Guerre ouverte entre le Sénat et l'ex-majorité sur le dérapage budgétaire: la chambre haute a accusé mardi les précédents gouvernements "d'irresponsabilité" et "d'attentisme" face à la dérive des finances publiques, dans un rapport qualifié "d'attaque indigne" par le camp macroniste, qui crie au "mensonge".

STEPHANE DE SAKUTIN - AFP

Guerre ouverte entre le Sénat et l'ex-majorité sur le dérapage budgétaire: la chambre haute a accusé mardi les précédents gouvernements "d'irresponsabilité" et "d'attentisme" face à la dérive des finances publiques, dans un rapport qualifié "d'attaque indigne" par le camp macroniste, qui crie au "mensonge".
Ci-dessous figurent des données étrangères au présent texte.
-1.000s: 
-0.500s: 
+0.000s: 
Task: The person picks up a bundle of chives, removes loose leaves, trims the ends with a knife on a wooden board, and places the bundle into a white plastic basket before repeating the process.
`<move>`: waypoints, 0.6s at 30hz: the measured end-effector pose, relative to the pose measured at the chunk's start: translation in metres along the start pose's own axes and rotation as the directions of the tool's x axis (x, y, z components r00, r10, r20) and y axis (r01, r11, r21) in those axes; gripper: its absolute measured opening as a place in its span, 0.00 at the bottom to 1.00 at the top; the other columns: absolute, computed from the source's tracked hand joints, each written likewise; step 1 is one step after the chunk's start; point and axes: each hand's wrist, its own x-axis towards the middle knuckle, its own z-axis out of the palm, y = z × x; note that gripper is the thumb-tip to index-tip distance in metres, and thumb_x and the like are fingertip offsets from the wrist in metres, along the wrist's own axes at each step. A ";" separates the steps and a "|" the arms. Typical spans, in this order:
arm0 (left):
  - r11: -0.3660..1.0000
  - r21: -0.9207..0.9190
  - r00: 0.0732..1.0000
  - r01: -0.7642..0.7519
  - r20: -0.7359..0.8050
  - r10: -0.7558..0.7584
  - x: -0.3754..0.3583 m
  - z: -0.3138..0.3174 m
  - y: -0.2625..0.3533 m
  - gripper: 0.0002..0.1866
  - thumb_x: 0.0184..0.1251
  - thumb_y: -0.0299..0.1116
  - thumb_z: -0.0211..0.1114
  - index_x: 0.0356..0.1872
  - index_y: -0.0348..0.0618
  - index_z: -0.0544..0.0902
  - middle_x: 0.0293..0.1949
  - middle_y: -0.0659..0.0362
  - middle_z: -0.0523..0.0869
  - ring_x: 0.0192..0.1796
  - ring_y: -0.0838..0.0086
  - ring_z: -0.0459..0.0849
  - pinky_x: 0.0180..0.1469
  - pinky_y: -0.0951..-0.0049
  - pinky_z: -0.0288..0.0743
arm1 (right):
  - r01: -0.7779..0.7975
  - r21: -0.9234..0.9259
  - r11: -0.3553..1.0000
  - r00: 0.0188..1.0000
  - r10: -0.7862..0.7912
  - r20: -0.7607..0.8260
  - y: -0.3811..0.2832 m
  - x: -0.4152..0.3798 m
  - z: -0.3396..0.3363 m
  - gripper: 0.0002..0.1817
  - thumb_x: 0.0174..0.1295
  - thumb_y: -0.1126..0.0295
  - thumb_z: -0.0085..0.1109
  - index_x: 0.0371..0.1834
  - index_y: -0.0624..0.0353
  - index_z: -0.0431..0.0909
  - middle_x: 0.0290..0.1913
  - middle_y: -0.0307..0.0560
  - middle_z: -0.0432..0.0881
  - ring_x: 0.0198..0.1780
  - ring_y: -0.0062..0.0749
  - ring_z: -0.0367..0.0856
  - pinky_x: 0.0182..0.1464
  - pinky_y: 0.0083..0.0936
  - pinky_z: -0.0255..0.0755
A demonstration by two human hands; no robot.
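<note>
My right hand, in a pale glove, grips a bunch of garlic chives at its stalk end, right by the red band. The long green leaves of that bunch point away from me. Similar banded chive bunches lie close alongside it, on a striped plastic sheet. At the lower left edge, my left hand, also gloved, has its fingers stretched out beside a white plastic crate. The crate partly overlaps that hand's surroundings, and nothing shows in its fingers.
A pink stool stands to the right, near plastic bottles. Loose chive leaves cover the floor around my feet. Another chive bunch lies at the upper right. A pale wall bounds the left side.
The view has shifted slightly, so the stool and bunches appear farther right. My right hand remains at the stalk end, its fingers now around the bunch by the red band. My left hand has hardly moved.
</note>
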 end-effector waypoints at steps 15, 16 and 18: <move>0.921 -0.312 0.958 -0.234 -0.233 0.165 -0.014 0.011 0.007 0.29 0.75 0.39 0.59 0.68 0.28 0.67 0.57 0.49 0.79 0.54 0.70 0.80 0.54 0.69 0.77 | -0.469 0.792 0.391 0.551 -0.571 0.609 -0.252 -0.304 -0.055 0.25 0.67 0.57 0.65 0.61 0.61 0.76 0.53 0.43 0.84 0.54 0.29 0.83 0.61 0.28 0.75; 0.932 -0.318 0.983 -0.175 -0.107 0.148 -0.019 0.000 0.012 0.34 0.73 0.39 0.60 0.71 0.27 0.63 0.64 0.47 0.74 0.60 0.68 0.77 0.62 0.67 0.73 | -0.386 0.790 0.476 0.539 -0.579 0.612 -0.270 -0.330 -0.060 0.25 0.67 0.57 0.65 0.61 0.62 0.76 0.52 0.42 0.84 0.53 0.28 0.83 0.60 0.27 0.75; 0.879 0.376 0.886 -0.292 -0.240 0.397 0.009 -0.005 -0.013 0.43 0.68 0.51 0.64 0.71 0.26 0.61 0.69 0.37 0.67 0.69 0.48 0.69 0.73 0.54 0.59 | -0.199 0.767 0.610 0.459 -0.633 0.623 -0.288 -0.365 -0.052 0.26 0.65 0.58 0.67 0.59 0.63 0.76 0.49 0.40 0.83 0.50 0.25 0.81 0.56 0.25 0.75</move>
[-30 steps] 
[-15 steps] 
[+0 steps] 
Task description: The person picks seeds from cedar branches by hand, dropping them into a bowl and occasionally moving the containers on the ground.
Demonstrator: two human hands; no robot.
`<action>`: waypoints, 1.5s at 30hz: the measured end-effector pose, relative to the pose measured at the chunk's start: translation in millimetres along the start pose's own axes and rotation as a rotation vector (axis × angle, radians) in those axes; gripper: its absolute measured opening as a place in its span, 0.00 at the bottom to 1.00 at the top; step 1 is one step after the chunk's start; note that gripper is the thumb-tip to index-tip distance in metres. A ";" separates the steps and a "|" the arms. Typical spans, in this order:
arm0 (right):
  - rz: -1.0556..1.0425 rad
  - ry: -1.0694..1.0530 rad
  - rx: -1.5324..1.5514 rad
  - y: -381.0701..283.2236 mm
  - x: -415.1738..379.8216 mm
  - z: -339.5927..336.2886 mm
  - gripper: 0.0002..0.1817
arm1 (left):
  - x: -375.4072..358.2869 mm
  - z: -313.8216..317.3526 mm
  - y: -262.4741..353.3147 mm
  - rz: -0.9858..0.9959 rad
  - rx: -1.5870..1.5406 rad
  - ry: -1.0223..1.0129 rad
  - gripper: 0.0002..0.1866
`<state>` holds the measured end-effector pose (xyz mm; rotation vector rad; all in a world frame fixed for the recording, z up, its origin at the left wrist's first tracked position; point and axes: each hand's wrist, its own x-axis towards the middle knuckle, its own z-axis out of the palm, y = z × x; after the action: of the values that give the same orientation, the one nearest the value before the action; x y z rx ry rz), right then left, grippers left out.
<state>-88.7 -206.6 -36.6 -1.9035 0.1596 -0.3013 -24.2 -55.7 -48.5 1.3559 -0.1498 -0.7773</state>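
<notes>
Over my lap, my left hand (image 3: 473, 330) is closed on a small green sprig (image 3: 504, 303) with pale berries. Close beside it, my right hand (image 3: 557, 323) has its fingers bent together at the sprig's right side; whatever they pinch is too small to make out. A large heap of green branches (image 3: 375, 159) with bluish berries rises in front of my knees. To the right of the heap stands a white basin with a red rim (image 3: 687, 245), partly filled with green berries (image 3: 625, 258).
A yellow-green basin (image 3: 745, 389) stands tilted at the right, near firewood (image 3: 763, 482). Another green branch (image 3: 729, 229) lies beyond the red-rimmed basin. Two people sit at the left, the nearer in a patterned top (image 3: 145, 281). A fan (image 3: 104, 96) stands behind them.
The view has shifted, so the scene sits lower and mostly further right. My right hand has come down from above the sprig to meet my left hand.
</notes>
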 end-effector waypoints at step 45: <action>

Bruno Le Maire, Gabriel Attal, Elisabeth Borne, Emmanuel Macron... Après plusieurs auditions, la commission des Finances du Sénat n'a épargné personne.

Selon les conclusions de la mission d'information, tous les anciens dirigeants, à Bercy, à Matignon comme à l'Elysée, ont leur part de responsabilité dans le creusement du déficit public, attendu à 6,1% du PIB fin 2024, contre 4,4% prévu initialement. Déficit qui ne passerait sous les 3% autorisés par l'UE qu'en 2029, faisant de la France un mauvais élève européen.

"Au sentiment général du déni collectif sur la situation des finances publiques, s'ajoute désormais un sentiment d'irresponsabilité de ceux qui étaient alors au gouvernement", a lancé lors d'une conférence de presse le rapporteur de cette mission "flash", Jean-François Husson (Les Républicains).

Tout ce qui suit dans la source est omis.